- _What you should do_
Repeat verbatim, and only, the lines of the data below, beginning at the line that contains "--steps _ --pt" and stopping after the line that contains "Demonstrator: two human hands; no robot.".
........
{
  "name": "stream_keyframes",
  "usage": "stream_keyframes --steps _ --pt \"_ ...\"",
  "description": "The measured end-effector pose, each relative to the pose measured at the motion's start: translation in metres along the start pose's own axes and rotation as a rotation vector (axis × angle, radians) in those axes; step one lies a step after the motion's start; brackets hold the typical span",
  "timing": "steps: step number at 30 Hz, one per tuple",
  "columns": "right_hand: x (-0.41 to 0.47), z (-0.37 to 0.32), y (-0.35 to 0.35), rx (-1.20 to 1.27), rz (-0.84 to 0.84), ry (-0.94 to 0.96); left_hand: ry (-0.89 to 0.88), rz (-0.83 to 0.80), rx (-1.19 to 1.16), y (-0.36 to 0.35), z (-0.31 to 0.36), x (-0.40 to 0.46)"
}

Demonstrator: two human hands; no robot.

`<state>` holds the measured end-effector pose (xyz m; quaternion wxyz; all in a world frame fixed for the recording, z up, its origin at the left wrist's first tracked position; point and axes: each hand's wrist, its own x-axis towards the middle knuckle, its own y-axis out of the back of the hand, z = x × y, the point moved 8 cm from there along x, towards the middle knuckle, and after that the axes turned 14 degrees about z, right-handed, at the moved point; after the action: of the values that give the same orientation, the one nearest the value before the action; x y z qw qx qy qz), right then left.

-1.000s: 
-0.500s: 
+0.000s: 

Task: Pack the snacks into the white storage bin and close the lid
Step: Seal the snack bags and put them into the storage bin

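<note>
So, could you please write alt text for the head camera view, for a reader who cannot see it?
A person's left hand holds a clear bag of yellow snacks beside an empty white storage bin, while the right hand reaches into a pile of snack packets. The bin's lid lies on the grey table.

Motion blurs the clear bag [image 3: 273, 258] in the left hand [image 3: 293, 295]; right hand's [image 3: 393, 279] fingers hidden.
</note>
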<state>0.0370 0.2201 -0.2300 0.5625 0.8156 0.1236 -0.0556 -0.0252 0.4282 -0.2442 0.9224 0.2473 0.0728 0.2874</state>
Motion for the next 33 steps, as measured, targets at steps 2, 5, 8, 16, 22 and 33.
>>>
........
- _Answer section_
  "usage": "stream_keyframes --steps _ --pt \"_ ...\"",
  "description": "The measured end-effector pose, each relative to the pose measured at the motion's start: translation in metres along the start pose's own axes and rotation as a rotation vector (axis × angle, radians) in those axes; step one lies a step after the motion's start; brackets hold the typical span",
  "timing": "steps: step number at 30 Hz, one per tuple",
  "columns": "right_hand: x (-0.41 to 0.47), z (-0.37 to 0.32), y (-0.35 to 0.35), rx (-1.20 to 1.27), rz (-0.84 to 0.84), ry (-0.94 to 0.96); left_hand: ry (-0.89 to 0.88), rz (-0.83 to 0.80), rx (-1.19 to 1.16), y (-0.36 to 0.35), z (-0.31 to 0.36), x (-0.40 to 0.46)"
}

Demonstrator: two human hands; no robot.

The exercise calls for nothing more than this answer.